Princeton's network was for the longest time very old. We had shared 10mb over cat3 cable to most of the campus. To keep things working, the network was heavily monitored and anything that did not belong was promptly disconnected.
Fast forward to now. We have a modern network that can handle some problems, but the motioning form the dark days still continues. Because of this heavy monitoring IT can see problems with devices that probably no one on earth sees.
Yes the iPhone and iPod both had the same issues, but Apple fix them eventually. I hope the Google will do the same.
You paid google with your eyeballs (every time you use Google search or one of their other clever resources that builds their gold mine of user data and helps them shovel ads.) You also paid your carrier to pay google (every year google makes $10 per active handset from the carrier.)
So yeah, google kind of does get paid, by ME, for the privilege of using Android.

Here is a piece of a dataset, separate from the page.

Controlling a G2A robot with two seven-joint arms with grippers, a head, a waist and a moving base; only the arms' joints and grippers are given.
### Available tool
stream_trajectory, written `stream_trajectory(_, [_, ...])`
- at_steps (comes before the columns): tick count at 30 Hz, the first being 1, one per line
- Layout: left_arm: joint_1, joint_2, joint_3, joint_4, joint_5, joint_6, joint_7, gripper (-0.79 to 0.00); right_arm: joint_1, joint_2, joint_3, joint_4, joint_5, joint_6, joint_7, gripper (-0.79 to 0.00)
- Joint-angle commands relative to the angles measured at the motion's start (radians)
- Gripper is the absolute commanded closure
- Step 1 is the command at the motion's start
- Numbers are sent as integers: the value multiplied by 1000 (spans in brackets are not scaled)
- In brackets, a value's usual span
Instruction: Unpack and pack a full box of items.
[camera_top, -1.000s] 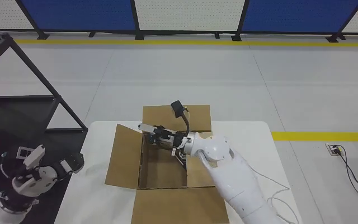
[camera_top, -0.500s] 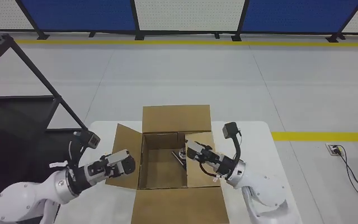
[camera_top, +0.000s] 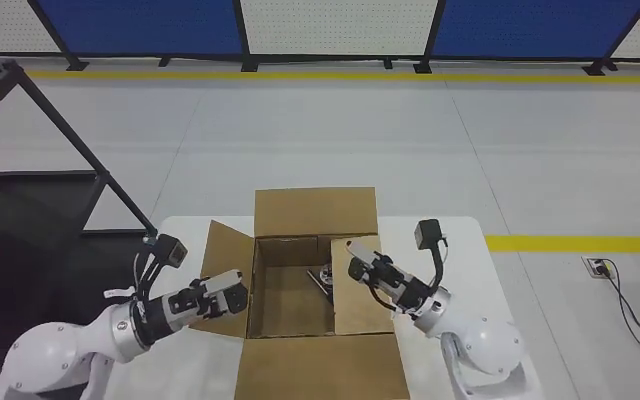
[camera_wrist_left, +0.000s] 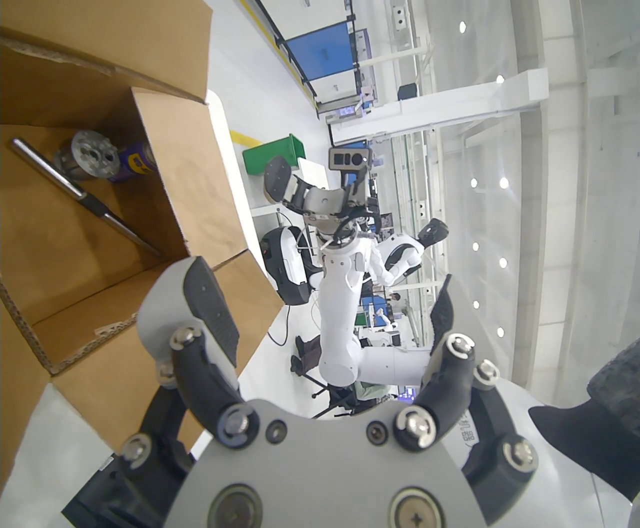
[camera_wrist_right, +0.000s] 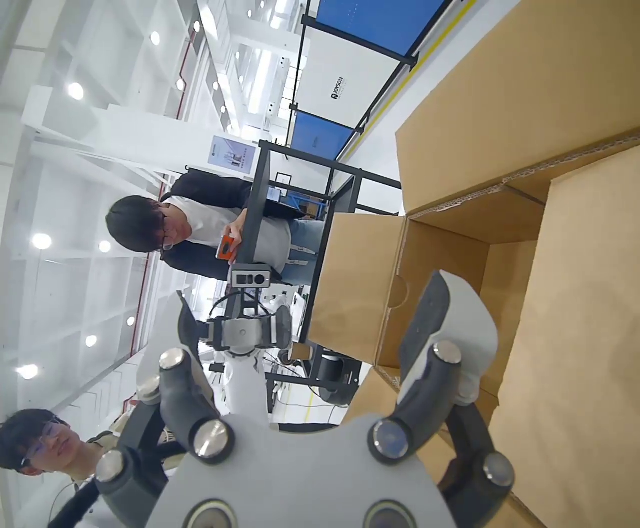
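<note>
An open cardboard box (camera_top: 300, 300) stands on the white table (camera_top: 460, 240) with all its flaps folded out. On its floor lie a metal rod (camera_wrist_left: 75, 187), a round metal part (camera_wrist_left: 90, 156) and a blue can (camera_wrist_left: 134, 161), seen as a dark cluster (camera_top: 322, 278) from above. My left gripper (camera_top: 228, 296) hovers open at the box's left flap, its fingers (camera_wrist_left: 210, 300) holding nothing. My right gripper (camera_top: 360, 266) is open over the right flap, beside the box wall (camera_wrist_right: 450, 250), and it is empty too.
A black metal rack (camera_top: 60, 140) stands off the table's left side. The front flap (camera_top: 320, 368) lies flat between the two arms. Bare table shows to the right of the box.
The right arm has pulled back from across the box opening to the right flap. The left arm has come in from the far left to the left flap.
</note>
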Motion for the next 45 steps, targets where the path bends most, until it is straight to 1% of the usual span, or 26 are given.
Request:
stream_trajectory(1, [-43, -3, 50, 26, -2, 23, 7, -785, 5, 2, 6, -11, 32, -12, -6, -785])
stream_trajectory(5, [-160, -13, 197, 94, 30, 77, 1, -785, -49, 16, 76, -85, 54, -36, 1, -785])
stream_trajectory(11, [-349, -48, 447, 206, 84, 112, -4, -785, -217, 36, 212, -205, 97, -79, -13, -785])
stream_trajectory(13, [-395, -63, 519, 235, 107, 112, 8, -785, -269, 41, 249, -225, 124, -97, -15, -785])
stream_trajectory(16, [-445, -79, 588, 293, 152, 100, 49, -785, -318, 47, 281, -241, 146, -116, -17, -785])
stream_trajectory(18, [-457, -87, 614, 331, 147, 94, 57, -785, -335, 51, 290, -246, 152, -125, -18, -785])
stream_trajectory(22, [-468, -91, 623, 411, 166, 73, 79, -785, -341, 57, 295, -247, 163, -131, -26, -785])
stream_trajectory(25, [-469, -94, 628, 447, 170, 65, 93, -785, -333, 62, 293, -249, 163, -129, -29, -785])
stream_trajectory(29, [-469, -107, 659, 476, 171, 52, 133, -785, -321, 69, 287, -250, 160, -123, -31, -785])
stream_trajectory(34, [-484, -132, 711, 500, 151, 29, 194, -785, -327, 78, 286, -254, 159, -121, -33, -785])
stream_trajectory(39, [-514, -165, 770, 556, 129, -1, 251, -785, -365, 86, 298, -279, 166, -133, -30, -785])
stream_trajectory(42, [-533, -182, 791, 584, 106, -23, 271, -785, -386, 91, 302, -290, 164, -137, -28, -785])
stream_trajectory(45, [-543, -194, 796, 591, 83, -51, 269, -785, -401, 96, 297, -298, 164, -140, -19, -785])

Android is singled out over Apple devices because there's a workaround on iOS but not on Android. The workaround involves disabling a variety of things that many iPhone & iPad users may not want disabled, but it is available.
And I don't consider a single mention of an "Allshare workaround" that involves waiting for a particular app to connect, then crash to be a workaround.
fencepost
just a little off
Some may wonder why only Princeton has reported this problem. Some may believe that because other sites are not reporting it, the problem must be due to a problem with Princeton's network.
Princeton detected this issue because we take a very pro-active stance to monitor for certain kinds of common network problems, including this one. Our network monitoring includes comparing actual IP address usage to DHCP server lease assignments on a daily basis. This allows us to detect some devices using IP addresses not assigned for their use. This is a degree of monitoring that many sites do not perform. We also monitor our DHCP servers very closely for any problems they detect, including when they see DHCP-leased IP addresses in-use when they should not be, or when a client tries to SELECT an offer that was not made to it, or when a client tries to renew or rebind an IP address after the client's lease on that IP address has already expired.
As a result, Princeton tends to learn about some kinds of bugs in DHCP client implementations sooner and more often than do many other sites.